Difference between Slave name and Machine Name

Dave · April 16, 2014, 2:56pm

Hi All

Can anyone tell me the difference between the Slave Name and the Machine Name?

As I understand it the machine name originates from the hostname of a machine, but there does the slave name originate from?

I’m having some issues with multiple linux clients machines appearing as a single slave in the slave list and understanding where the names come from is the first piece in the puzzle to finding out why…

thanks

eamsler · April 17, 2014, 4:17pm

Hey Dave! Most of the time, they’re the same thing. When the Slave starts up, it will use host name of the machine as its own name.

If you pass the Slave “-name cookies” as an argument in Deadline 6, it will append “-cookies” to its name. So, on my machine the resulting slave name that comes up would be “Moblie-010-cookies”.

What you’re likely seeing is a bug we had with the multi-Slave feature back in ye olde 5.2. The issue is two-fold.

The first half of the problem was that we didn’t append the name to the end of the machine name, and instead allowed you to name the Slave whatever you wanted. That would have been fine if not for the other side.

That other problem was how we stored names for the multi-Slave feature. Each name is written into a folder named “slaves” on the local machine, in the form of “slavename.ini”. The one with no prefix we introduced in 6.0 (".ini") is the default Slave name, in 5.2 it was called “NAME_OF_HOST.ini” (eg “Mobile-010.ini”). The reason it’s not a problem in 6.0 is because we’re using the machine name as a prefix as mentioned before.

The likely problem here is that you have Deadline 5.2 and that the boxes were set up with a system image. The way to fix this (as well as fixing accidental multiple Slaves) is to clear out the contents of that local Slave directory. In 6.0 and up, that’s at “/var/lib/Thinkbox/Deadline6/slaves” and in 5.2, it’s at “/usr/local/Thinkbox/Deadline/slaves”.

Dave · April 23, 2014, 12:39pm

Hi Edwin

Thanks for your response. I did try clearing out the local slave folders and creating some new machines from the updated image but unfortunately it didn’t fix things. From what you said I’m guessing it didn’t help because I’m running deadline 6.22, rather than 5 (please let me know if I should move this over to the beta forum).

The setup I’m working on is aws cloud based and slightly complex, unfortunately I haven’t had a moment recently to really look into this and post a comprehensive question with a suitable amount of info. For now though I wondered if I could get your opinion on my hunch that it’s a dns and hostname resolution problem. Basically with my current setup I can ping between instances using ip addresses, but there’s no dns server to resolve local addresses so pinging a hostname doesn’t work. Is there any chance this could cause problems/confusion for deadline?

The other thing I’m doing that may confuse deadline is running a shell script at startup that changes the hostname of the machine, so that each instance ends up with a unique name. Is there any chance that the deadline service starts before the hostname changes? I doubt this is what’s happening but still worth checking.

In a week I’ll be free to dedicate a larger chunk of time to solving this and providing more info, for now I’m trying to get my head round it so I can hit the ground running so any suggestions are really appreciated.
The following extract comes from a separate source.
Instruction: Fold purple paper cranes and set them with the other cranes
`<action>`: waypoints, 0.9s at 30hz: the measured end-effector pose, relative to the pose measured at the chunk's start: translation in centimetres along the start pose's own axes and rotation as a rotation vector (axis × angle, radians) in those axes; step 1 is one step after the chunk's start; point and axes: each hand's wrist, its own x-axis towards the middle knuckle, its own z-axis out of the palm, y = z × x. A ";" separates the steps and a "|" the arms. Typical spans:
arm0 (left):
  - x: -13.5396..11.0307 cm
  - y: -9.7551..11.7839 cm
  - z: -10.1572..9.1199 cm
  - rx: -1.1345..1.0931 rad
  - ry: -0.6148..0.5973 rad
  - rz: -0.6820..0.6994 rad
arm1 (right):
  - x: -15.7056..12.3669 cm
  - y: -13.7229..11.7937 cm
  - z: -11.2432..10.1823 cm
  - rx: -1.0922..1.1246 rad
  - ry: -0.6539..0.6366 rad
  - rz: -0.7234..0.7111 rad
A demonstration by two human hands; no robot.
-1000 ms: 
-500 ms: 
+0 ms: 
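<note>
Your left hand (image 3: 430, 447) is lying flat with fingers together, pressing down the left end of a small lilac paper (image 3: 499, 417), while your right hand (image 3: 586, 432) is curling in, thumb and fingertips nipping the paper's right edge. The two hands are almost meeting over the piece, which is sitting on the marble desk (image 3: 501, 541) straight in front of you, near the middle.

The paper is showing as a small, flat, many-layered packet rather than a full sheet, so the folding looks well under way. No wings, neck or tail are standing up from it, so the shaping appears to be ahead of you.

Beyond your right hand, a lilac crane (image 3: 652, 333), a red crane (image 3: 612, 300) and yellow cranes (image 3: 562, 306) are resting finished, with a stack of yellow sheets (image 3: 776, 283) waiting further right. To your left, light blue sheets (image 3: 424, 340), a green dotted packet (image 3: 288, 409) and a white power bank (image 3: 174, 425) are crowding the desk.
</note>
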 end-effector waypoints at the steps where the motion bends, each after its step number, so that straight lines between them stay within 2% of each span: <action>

eamsler · April 23, 2014, 8:43pm

Ah! AWS changes things a bit.

If your script is not run, does the machine start up with the same host name? And, is that script run before Deadline starts up or after? If it’s run as an init script, you may want to prefix it with S0 so it starts up before anything else.

I don’t remember offhand what Amazon uses to set the hostname upon boot. We let it use its internal IP address because we decided DNS lookup failure was reasonable in our circumstances.

Maybe a reboot as a test is in order?
docs.aws.amazon.com/AWSEC2/lates … tname.html

Dave · May 14, 2014, 11:23am

In the end it turned the slave naming problem was caused by setting up our slave instances in a public subnet and then moving them over to a private subnet. Rebuilding the slaves in the private subnet meant the hostname once again was set to the private ip at boot time, allowing each machine to have a unique name.

dwallbridge · May 14, 2014, 9:10pm

Thanks for the update on that issue.